Try it:
Every record that follows must be set down word for word.

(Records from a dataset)
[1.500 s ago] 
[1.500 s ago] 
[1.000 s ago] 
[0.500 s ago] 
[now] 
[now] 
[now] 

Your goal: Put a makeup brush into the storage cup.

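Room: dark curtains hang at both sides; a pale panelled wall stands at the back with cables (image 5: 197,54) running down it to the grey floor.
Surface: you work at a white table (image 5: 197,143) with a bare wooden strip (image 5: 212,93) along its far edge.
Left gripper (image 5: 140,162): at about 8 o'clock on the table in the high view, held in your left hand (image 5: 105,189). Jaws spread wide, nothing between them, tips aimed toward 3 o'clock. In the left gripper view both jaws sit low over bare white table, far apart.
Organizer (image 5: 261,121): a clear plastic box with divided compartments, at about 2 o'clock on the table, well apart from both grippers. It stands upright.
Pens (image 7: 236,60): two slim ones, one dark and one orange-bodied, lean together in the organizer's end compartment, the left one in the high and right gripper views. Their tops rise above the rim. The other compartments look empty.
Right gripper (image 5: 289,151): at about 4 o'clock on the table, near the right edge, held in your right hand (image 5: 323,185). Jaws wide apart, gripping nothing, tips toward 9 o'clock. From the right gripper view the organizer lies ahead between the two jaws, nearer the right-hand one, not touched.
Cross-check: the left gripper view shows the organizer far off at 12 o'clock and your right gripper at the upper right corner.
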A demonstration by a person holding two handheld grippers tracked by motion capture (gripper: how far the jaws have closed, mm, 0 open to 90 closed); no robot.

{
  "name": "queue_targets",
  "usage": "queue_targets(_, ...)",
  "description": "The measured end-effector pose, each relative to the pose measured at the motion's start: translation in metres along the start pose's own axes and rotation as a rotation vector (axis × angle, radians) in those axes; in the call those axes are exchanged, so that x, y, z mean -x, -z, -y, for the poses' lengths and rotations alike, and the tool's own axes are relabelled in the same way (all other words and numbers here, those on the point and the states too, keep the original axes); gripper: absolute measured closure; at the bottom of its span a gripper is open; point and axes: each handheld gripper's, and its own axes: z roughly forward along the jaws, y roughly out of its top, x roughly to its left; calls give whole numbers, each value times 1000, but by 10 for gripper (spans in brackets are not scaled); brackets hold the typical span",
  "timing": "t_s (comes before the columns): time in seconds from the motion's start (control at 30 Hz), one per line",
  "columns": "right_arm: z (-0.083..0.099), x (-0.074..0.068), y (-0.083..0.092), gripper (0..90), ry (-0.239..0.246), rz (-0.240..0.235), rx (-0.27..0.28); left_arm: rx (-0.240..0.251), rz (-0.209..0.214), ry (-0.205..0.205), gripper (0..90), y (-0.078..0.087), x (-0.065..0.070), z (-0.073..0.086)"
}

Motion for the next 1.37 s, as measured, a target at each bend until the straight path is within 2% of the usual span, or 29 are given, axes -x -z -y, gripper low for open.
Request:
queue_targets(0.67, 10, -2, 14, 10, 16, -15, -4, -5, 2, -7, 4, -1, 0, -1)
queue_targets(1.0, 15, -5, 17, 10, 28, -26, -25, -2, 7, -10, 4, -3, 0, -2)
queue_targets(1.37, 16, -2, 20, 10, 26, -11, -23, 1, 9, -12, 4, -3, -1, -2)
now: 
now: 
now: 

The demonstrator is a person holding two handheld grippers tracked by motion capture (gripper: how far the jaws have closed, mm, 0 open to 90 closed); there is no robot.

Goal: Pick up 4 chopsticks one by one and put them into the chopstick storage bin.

Expected answer:
[1.500 s ago] 
[1.500 s ago] 
[1.000 s ago] 
[0.500 s ago] 
[now] 
[now] 
[now] 

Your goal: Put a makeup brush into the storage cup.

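Room: dark curtains hang at both sides; a pale panelled wall stands at the back with cables (image 5: 197,54) running down it to the grey floor.
Surface: you work at a white table (image 5: 197,143) with a bare wooden strip (image 5: 212,93) along its far edge.
Left gripper (image 5: 140,162): at about 8 o'clock on the table in the high view, held in your left hand (image 5: 105,189). Jaws spread wide, nothing between them, tips aimed toward 3 o'clock. In the left gripper view both jaws sit low over bare white table, far apart.
Organizer (image 5: 261,121): a clear plastic box with divided compartments, at about 2 o'clock on the table, well apart from both grippers. It stands upright.
Pens (image 7: 236,60): two slim ones, one dark and one orange-bodied, lean together in the organizer's end compartment, the left one in the high and right gripper views. Their tops rise above the rim. The other compartments look empty.
Right gripper (image 5: 289,151): at about 4 o'clock on the table, near the right edge, held in your right hand (image 5: 323,185). Jaws wide apart, gripping nothing, tips toward 9 o'clock. From the right gripper view the organizer lies ahead between the two jaws, nearer the right-hand one, not touched.
Cross-check: the left gripper view shows the organizer far off at 12 o'clock and your right gripper at the upper right corner.
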A demonstration by a person holding two handheld grippers tracked by motion capture (gripper: how far the jaws have closed, mm, 0 open to 90 closed); no robot.

{
  "name": "queue_targets",
  "usage": "queue_targets(_, ...)",
  "description": "The measured end-effector pose, each relative to the pose measured at the motion's start: translation in metres along the start pose's own axes and rotation as a rotation vector (axis × angle, radians) in those axes; in the call those axes are exchanged, so that x, y, z mean -x, -z, -y, for the poses' lengths and rotations alike, and the tool's own axes are relabelled in the same way (all other words and numbers here, those on the point and the states too, keep the original axes); gripper: absolute measured closure; at the bottom of its span a gripper is open; point and axes: each handheld gripper's, and its own axes: z roughly forward along the jaws, y roughly out of its top, x roughly to its left; calls give whole numbers, each value times 1000, but by 10 for gripper (spans in brackets are not scaled); brackets hold the typical span",
  "timing": "t_s (comes before the columns): time in seconds from the motion's start (control at 30 Hz), one per line",
  "columns": "right_arm: z (-0.083..0.099), x (-0.074..0.068), y (-0.083..0.092), gripper (0..90), ry (-0.239..0.246), rz (-0.240..0.235), rx (-0.27..0.28); left_arm: rx (-0.240..0.251), rz (-0.209..0.214), ry (-0.205..0.205), gripper (0..90), y (-0.078..0.087), x (-0.065..0.070), z (-0.073..0.086)"
}

Motion for the next 1.37 s, as measured, a target at each bend until the straight path is within 2% of the usual span, or 29 are given, axes -x -z -y, gripper low for open.
Request:
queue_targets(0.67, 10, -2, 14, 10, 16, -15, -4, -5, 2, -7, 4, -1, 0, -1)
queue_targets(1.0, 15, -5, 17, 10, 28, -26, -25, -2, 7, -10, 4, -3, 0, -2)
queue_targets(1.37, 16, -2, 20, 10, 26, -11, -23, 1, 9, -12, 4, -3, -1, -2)
now: 
now: 
now: 

The demonstrator is a person holding two handheld grippers tracked by motion capture (gripper: how far the jaws have closed, mm, 0 open to 90 closed); there is no robot.

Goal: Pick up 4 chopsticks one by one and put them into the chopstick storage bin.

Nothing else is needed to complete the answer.